[The task]:
The pictures are to be left out, and all remaining data is to be transcribed exactly as it appears.

[Dataset content]:
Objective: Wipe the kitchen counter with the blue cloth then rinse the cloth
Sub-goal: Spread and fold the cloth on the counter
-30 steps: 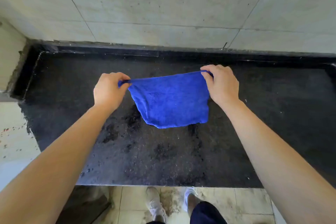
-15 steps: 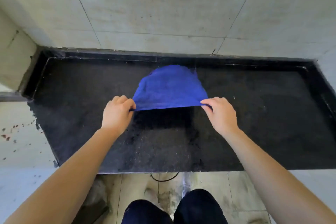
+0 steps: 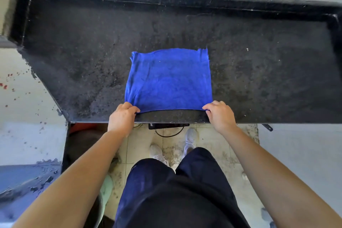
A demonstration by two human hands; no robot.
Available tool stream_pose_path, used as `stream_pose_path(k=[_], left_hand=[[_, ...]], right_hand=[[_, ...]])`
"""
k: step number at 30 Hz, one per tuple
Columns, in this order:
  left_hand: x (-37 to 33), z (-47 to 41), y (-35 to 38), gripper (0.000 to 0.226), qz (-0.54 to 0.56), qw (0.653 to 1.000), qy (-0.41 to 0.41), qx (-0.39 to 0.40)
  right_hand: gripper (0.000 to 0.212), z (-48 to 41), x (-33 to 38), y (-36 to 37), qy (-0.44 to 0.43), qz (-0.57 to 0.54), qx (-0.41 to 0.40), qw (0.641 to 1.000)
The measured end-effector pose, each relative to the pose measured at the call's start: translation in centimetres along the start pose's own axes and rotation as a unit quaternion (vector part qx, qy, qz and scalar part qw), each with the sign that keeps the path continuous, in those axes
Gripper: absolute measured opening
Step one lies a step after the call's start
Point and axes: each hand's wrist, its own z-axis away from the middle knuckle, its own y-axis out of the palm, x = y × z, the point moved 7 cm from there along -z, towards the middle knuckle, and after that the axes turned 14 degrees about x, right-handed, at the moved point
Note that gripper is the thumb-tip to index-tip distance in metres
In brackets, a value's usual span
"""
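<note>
Pinching the near corners of the flat square blue cloth (image 3: 169, 81), our left hand (image 3: 122, 116) and right hand (image 3: 220, 114) fingers grip it on the speckled black stone counter (image 3: 268, 72).

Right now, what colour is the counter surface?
Speckled black counter, seen from the head view.

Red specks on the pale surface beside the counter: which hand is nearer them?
Left. The left hand pinches the blue cloth's near-left corner, on the red specks' side; the right hand holds the opposite corner, farther away.
</note>
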Motion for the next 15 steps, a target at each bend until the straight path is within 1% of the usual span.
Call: stream_pose_path(k=[6,8,9,11,13,15], left_hand=[[0.3,0.6,-0.1,0.024,-0.054,0.996,-0.007,0.072],[0.0,0.4,-0.2,0.027,-0.075,0.992,-0.009,0.105],[-0.1,0.2,-0.5,0.030,-0.084,0.991,-0.008,0.107],[-0.2,-0.5,-1.7,0.034,-0.073,0.994,-0.011,0.079],[-0.1,-1.7,-3.3,0.035,-0.041,0.998,-0.012,0.037],[-0.2,-3.5,-4.6,0.039,-0.037,0.999,-0.007,0.020]], right_hand=[[0.026,1.1,-0.3,-0.2,0.017,0.029,0.036,0.999],[0.028,1.2,-0.3,0.0,0.025,0.034,0.077,0.996],[0.030,1.1,-0.2,0.0,0.026,0.033,0.103,0.994],[0.032,0.6,0.0,-0.5,0.029,0.007,0.131,0.991],[0.033,-0.3,0.2,-1.8,0.035,-0.023,0.113,0.993],[0.036,-1.7,0.7,-3.4,0.033,-0.036,0.085,0.995]])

[Written solution]:
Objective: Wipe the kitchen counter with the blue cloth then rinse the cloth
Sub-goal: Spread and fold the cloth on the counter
-30 steps: 
-15 steps: 
+0 steps: 
A demonstration by two human hands; no robot.
Available tool stream_pose_path, used as `stream_pose_path(k=[_], left_hand=[[_, ...]], right_hand=[[_, ...]])`
"""
k: step number at 30 Hz, one per tuple
Columns, in this order:
  left_hand: x (-37 to 33), z (-47 to 41), y (-35 to 38), gripper (0.000 to 0.226), qz (-0.54 to 0.56), qw (0.653 to 1.000), qy (-0.41 to 0.41), qx (-0.39 to 0.40)
  right_hand: gripper (0.000 to 0.212), z (-48 to 41), x (-33 to 38), y (-36 to 37), qy (-0.44 to 0.43), qz (-0.57 to 0.54), qx (-0.41 to 0.40), qw (0.641 to 1.000)
The measured end-effector pose, each relative to the pose measured at the call's start: translation in centimetres along the start pose's own axes and rotation as a unit quaternion (vector part qx, qy, qz and scalar part qw), each with the sign that keeps the path continuous, in those axes
Gripper: absolute measured opening
Step one lies a step after the call's start
Point and axes: each hand's wrist, its own z-axis away from the middle knuckle, its own y-axis out of the palm, x = y × z, the point moved 7 cm from there along -z, towards the middle knuckle, and after that the axes turned 14 degrees about x, right-handed, at the moved point
Note that gripper is the thumb-tip to index-tip distance in metres
In brackets, a value's usual span
"""
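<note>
Pinching the near corners of the flat square blue cloth (image 3: 169, 81), our left hand (image 3: 122, 116) and right hand (image 3: 220, 114) fingers grip it on the speckled black stone counter (image 3: 268, 72).

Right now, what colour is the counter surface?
Speckled black counter, seen from the head view.

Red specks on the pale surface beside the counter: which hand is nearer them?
Left. The left hand pinches the blue cloth's near-left corner, on the red specks' side; the right hand holds the opposite corner, farther away.
</note>
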Motion for the next 15 steps, a target at each bend until the straight path is within 1% of the usual span.
Call: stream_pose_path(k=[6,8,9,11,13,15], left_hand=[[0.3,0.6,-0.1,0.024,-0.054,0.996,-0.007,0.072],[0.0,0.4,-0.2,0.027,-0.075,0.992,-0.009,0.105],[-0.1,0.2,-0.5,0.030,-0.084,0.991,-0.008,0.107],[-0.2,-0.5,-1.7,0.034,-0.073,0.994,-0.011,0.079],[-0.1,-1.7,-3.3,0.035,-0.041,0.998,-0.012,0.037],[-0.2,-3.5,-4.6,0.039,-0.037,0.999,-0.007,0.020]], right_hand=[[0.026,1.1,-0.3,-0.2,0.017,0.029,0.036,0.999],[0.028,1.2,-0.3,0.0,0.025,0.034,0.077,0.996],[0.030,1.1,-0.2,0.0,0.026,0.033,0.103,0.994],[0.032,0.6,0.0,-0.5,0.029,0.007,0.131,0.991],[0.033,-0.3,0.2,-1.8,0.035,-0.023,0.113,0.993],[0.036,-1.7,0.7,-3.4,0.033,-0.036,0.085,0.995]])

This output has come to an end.